Need some advice

JKF

Well-Known Member
difficult child #2 is back to his "old" self. He was doing really well for a while but again lately he's been rude and disrespectful to teachers and students at school, doesn't bring home homework, doesn't complete assignments, doesn't do his daily chores at home etc. He's not a malicious child and doesn't do these things on purpose but he still does them. My husband and I find that the ONLY thing that works with him is punishing him and having him work to earn back privileges. Last week he got grounded because he didn't do an assignment that he had a MONTH to do. He waited until the very last second. His excuse was that he'd rather watch tv and play video games. So therefore television and games are gone until he shows that he's responsible with homework and earns them back. He hasn't been doing chores at home so therefore he has to go up to his room everyday after he does his homework. He can read but that's it. Yesterday I asked him several times to sort his laundry but he "forgot". Today he "forgot" to bring home his math homework for the third time in a week.

So here's my dilemma. Tonight at school is "The Showcase of Excellence". It's a display of certain pieces of work from all students in the district from kindergarten to 12th grade. He has one piece on display and really wants to go but since he didn't do his chores yesterday and forgot homework again today on top of everything from last week I don't want to bring him. We are serious about him earning privileges and feel that he won't learn if we give in and take him wherever he wants to go, even if it's a school function. I really am torn though.

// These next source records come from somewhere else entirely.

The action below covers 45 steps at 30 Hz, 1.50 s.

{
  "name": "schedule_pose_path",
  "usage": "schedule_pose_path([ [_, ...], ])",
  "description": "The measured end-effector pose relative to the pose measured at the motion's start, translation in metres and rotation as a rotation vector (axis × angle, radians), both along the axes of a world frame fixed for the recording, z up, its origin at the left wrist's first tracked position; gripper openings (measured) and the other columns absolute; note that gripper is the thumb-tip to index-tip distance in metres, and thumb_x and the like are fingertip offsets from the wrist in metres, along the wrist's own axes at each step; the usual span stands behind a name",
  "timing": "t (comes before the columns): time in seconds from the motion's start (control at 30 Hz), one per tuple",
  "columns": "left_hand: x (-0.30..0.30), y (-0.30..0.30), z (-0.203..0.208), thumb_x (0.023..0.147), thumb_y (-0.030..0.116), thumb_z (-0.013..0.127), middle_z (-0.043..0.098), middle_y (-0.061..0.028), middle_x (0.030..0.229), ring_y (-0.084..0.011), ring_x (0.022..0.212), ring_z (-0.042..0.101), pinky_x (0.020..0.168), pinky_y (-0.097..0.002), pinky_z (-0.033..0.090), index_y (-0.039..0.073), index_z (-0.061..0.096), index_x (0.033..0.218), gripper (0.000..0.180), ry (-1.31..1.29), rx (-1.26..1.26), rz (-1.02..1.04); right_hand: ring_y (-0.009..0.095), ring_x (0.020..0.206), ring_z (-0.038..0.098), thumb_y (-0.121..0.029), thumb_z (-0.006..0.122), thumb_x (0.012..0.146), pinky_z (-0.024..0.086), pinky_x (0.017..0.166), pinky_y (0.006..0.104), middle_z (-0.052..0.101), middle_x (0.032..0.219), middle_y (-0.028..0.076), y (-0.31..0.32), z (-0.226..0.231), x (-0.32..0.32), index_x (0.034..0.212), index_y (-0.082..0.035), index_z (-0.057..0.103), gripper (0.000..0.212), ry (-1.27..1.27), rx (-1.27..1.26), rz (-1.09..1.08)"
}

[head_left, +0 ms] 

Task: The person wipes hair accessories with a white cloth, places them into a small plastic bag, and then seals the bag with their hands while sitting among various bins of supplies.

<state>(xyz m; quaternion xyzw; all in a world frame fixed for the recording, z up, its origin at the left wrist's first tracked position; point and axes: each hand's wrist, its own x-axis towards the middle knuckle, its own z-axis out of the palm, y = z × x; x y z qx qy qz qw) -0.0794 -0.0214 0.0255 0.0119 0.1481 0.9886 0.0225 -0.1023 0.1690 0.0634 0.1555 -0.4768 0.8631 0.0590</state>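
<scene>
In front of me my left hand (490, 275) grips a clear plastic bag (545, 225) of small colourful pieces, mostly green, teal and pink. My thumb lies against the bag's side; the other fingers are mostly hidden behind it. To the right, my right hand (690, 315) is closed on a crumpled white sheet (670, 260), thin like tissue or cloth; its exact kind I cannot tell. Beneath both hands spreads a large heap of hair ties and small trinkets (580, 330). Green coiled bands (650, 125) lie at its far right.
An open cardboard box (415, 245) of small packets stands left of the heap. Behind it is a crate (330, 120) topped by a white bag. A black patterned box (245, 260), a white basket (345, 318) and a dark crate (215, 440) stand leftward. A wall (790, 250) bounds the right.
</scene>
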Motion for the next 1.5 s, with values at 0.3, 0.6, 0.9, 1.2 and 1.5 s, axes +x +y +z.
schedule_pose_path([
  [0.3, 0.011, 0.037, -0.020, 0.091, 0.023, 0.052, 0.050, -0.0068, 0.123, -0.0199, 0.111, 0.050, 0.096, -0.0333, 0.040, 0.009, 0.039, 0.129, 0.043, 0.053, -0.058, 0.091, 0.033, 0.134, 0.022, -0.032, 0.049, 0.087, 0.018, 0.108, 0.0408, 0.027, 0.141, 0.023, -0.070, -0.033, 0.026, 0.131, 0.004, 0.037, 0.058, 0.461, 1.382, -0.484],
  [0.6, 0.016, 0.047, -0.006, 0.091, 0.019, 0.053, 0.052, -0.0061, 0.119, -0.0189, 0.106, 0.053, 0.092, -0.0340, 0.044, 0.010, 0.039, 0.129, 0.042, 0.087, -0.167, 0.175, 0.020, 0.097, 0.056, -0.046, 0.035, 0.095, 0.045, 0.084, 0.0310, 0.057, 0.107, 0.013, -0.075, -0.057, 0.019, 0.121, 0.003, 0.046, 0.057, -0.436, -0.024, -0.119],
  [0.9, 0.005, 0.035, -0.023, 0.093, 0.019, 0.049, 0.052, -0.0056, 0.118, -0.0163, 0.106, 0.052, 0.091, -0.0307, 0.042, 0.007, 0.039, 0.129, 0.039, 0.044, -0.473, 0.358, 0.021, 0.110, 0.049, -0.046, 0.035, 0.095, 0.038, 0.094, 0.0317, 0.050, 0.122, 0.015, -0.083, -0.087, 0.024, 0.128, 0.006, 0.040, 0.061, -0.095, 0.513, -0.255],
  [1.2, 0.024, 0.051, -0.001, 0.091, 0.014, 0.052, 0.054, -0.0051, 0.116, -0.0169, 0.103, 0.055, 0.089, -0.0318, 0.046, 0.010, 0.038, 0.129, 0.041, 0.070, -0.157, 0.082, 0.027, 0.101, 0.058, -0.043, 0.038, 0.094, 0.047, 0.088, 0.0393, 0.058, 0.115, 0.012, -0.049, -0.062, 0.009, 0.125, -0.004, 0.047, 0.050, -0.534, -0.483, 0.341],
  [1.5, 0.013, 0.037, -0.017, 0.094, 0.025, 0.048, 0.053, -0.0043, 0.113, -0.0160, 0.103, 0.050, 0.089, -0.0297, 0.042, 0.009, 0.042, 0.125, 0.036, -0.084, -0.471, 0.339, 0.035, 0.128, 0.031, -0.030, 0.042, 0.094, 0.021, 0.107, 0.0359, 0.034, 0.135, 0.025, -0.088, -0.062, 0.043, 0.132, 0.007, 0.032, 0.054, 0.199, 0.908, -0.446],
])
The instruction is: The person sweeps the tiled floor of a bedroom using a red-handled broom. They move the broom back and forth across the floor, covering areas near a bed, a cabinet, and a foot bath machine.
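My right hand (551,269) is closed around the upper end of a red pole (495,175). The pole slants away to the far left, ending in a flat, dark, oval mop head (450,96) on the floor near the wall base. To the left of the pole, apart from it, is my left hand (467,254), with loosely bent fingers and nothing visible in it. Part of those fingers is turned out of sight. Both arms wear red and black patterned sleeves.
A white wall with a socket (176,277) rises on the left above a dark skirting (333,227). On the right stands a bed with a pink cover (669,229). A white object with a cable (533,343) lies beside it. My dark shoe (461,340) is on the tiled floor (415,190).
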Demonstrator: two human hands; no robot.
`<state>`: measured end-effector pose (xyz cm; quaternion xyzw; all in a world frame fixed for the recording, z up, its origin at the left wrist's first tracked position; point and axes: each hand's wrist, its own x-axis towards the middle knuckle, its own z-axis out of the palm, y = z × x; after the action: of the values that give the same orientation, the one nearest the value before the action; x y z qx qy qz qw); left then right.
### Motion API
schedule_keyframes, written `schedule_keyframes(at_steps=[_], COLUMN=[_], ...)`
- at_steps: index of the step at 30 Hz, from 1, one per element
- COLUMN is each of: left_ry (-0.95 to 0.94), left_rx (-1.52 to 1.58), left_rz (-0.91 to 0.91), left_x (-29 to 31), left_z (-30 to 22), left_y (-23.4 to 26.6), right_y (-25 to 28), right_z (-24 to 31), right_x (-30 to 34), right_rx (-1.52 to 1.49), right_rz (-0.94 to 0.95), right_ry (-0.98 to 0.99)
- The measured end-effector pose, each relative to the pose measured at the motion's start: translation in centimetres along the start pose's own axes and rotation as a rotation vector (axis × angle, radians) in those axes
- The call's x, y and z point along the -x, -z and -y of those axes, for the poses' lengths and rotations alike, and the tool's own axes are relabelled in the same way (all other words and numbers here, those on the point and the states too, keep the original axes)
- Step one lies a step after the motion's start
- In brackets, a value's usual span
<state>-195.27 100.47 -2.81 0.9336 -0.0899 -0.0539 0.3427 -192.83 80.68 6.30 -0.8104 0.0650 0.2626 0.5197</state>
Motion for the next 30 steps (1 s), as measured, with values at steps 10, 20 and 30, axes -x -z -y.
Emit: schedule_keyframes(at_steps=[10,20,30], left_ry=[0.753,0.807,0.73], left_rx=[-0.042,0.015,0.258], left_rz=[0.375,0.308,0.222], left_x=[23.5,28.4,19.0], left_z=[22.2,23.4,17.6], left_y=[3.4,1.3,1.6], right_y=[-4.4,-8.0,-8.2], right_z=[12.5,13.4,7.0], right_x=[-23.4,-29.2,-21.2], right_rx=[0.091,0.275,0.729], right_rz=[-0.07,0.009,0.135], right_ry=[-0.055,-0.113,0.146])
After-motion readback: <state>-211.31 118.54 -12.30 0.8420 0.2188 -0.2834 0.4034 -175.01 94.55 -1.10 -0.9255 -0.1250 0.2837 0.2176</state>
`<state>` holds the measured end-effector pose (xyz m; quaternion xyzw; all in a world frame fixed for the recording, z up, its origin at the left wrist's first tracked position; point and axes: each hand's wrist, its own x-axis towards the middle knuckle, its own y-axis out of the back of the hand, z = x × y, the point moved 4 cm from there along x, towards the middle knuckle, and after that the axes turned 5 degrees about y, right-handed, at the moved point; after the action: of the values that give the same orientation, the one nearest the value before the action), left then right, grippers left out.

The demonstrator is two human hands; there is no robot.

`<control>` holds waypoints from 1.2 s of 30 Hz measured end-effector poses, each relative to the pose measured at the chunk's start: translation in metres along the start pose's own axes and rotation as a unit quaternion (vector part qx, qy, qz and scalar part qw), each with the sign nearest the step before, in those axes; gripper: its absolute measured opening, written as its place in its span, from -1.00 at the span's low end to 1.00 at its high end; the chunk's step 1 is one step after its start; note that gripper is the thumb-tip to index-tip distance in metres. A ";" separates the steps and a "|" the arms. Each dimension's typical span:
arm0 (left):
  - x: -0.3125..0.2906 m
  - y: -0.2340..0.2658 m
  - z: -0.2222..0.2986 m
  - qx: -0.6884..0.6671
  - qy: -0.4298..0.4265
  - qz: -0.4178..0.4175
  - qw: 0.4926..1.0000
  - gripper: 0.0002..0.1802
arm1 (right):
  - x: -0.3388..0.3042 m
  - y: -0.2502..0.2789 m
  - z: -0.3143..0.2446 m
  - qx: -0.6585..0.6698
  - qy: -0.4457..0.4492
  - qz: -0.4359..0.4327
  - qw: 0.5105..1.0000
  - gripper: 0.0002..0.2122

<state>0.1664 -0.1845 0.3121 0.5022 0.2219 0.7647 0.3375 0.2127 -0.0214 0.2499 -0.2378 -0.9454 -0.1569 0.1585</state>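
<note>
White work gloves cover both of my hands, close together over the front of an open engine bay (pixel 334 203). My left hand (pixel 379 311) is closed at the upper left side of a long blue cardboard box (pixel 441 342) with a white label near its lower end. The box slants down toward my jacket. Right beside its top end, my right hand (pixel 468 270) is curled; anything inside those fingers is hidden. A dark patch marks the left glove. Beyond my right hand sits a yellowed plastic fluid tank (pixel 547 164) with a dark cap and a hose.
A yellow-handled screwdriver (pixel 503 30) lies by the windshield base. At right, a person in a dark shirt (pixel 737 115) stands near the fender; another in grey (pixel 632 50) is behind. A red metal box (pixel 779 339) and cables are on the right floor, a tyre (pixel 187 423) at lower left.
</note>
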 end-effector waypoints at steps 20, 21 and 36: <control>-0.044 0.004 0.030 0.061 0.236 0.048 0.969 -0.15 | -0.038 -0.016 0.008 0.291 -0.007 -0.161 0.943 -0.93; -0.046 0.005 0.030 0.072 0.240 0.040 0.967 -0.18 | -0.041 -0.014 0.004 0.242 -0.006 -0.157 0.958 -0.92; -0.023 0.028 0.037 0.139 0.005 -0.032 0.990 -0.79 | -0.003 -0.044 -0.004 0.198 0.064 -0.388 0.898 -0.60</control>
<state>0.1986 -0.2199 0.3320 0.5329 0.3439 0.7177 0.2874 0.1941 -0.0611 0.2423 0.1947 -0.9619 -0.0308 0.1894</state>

Should I bring him to see his work and then leave or should I hold my ground and be firm with his punishment. I don't feel like we are overly strict but the only way he "gets it" is when we are extra firm with him and leave no room for discussion. What would you do???
 

DaisyFace

Love me...Love me not
Hmmm....

Tough one.

To me - a priviledge is something extra and "fun"....but school and academics is something that we always support. To me - this falls in the "Academics" category and not the "Priviledge" category (eg an Ice Cream Social would be a Priviledge). IF my child did NOT have something on display - we would NOT go. However, since your difficult child does have something displayed (and therefore *earned* the reward of being worthy of recognition) - I would go and support his hard work on that piece. After all - you are trying to inspire him to do better in school...
 

JKF

Well-Known Member
Hmmm....

Tough one.

To me - a priviledge is something extra and "fun"....but school and academics is something that we always support. To me - this falls in the "Academics" category and not the "Priviledge" category (eg an Ice Cream Social would be a Priviledge). IF my child did NOT have something on display - we would NOT go. However, since your difficult child does have something displayed (and therefore *earned* the reward of being worthy of recognition) - I would go and support his hard work on that piece. After all - you are trying to inspire him to do better in school...

That's what I'm leaning towards. We really are big on school and doing well academically. I don't want to discourage him but I also don't want him to think he can get away with his current behavior. The function is from 7 to 9 so I think I'll take him for about a half hour so we can see *his* piece of work displayed and then come back home. No socializing with friends, etc.
 

buddy

New Member
Our difficult child's have so few moments to shine, I think I'd go too....But I'd stick with the other conditions you have set.
 

keista

New Member
Hmmmmmmmmmm I'm thinking that YOU and/or husband should go and see his academic achievement. (take turns if you can't leave him home alone) It is, after all, a school honor, and you want to show difficult child 2 that you are 100% supportive of anything and everything that has to do with school HOWEVER, I see absolutely no reason for him to go. It's his piece of work. He knows what it looks like. There is no reason to give him a "reprieve from his cell" if he's done absolutely nothing to earn the privilege of leaving the house.

Now, if you can use this to get him to do some chores this afternoon, in essence earning the privilege to go, then why not?